Write the listing out again word for word, excluding any pictures.
□ □ □ □
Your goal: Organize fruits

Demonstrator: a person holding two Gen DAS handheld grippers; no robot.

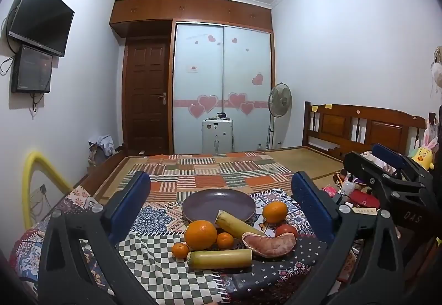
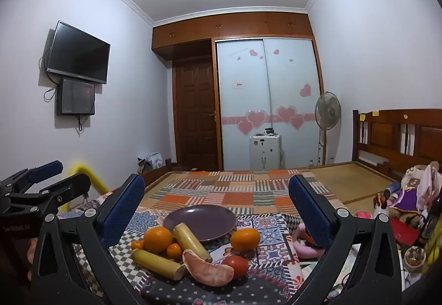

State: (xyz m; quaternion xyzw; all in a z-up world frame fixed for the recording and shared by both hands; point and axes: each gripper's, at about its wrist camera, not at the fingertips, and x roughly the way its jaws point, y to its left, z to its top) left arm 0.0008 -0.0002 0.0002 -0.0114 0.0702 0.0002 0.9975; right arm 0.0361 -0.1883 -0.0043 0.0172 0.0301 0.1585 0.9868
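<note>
Lying on patchwork cloths (image 1: 154, 258) spread over a bed: one round dark purple plate (image 1: 204, 204), bare, at the far side of the group. Just in front of it, a pale yellow-green cane segment (image 1: 237, 226), long axis diagonal, cut end resting on the plate's near rim and pointing far-left, other end toward near-right. A second yellow-green cane segment (image 1: 219, 259), nearest in the left wrist view, long axis running left to right. Large orange (image 1: 200, 234) left of the diagonal segment; two small mandarins, one at its left foot (image 1: 180, 250), one between it and the cane (image 1: 225, 240). A second large orange (image 1: 275, 211) stands apart, right of the plate. Peeled pink pomelo wedge (image 1: 269, 244), crescent-shaped, tips upturned, touching the near cane; red tomato (image 1: 287, 230) just behind it.

Left gripper (image 1: 221, 194): blue-padded jaws spread wide, holding nothing, short of the fruit. Right gripper (image 2: 216, 194): jaws likewise wide, holding nothing.

Background: wall-mounted black television (image 2: 78, 52), standing fan (image 2: 328, 110).
</note>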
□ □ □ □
**SOLUTION TO THE PROBLEM:**
Your goal: Organize fruits

Demonstrator: a person holding two Gen DAS handheld grippers; no robot.


State: (xyz m; quaternion xyzw; all in a z-up world frame fixed for the recording and shared by both hands; point and axes: each gripper's, at about its wrist camera, not at the fingertips, and x roughly the way its jaws point, y to its left, z to its top) left arm 0.0008 -0.0002 0.0002 -0.0114 0.0702 0.0002 0.9975; right arm 0.0361 -0.1883 -0.0043 0.0172 0.0301 0.1585 0.9868
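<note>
Lying on patchwork cloths (image 1: 154, 258) spread over a bed: one round dark purple plate (image 1: 204, 204), bare, at the far side of the group. Just in front of it, a pale yellow-green cane segment (image 1: 237, 226), long axis diagonal, cut end resting on the plate's near rim and pointing far-left, other end toward near-right. A second yellow-green cane segment (image 1: 219, 259), nearest in the left wrist view, long axis running left to right. Large orange (image 1: 200, 234) left of the diagonal segment; two small mandarins, one at its left foot (image 1: 180, 250), one between it and the cane (image 1: 225, 240). A second large orange (image 1: 275, 211) stands apart, right of the plate. Peeled pink pomelo wedge (image 1: 269, 244), crescent-shaped, tips upturned, touching the near cane; red tomato (image 1: 287, 230) just behind it.

Left gripper (image 1: 221, 194): blue-padded jaws spread wide, holding nothing, short of the fruit. Right gripper (image 2: 216, 194): jaws likewise wide, holding nothing.

Background: wall-mounted black television (image 2: 78, 52), standing fan (image 2: 328, 110).
</note>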

The exercise calls for nothing further.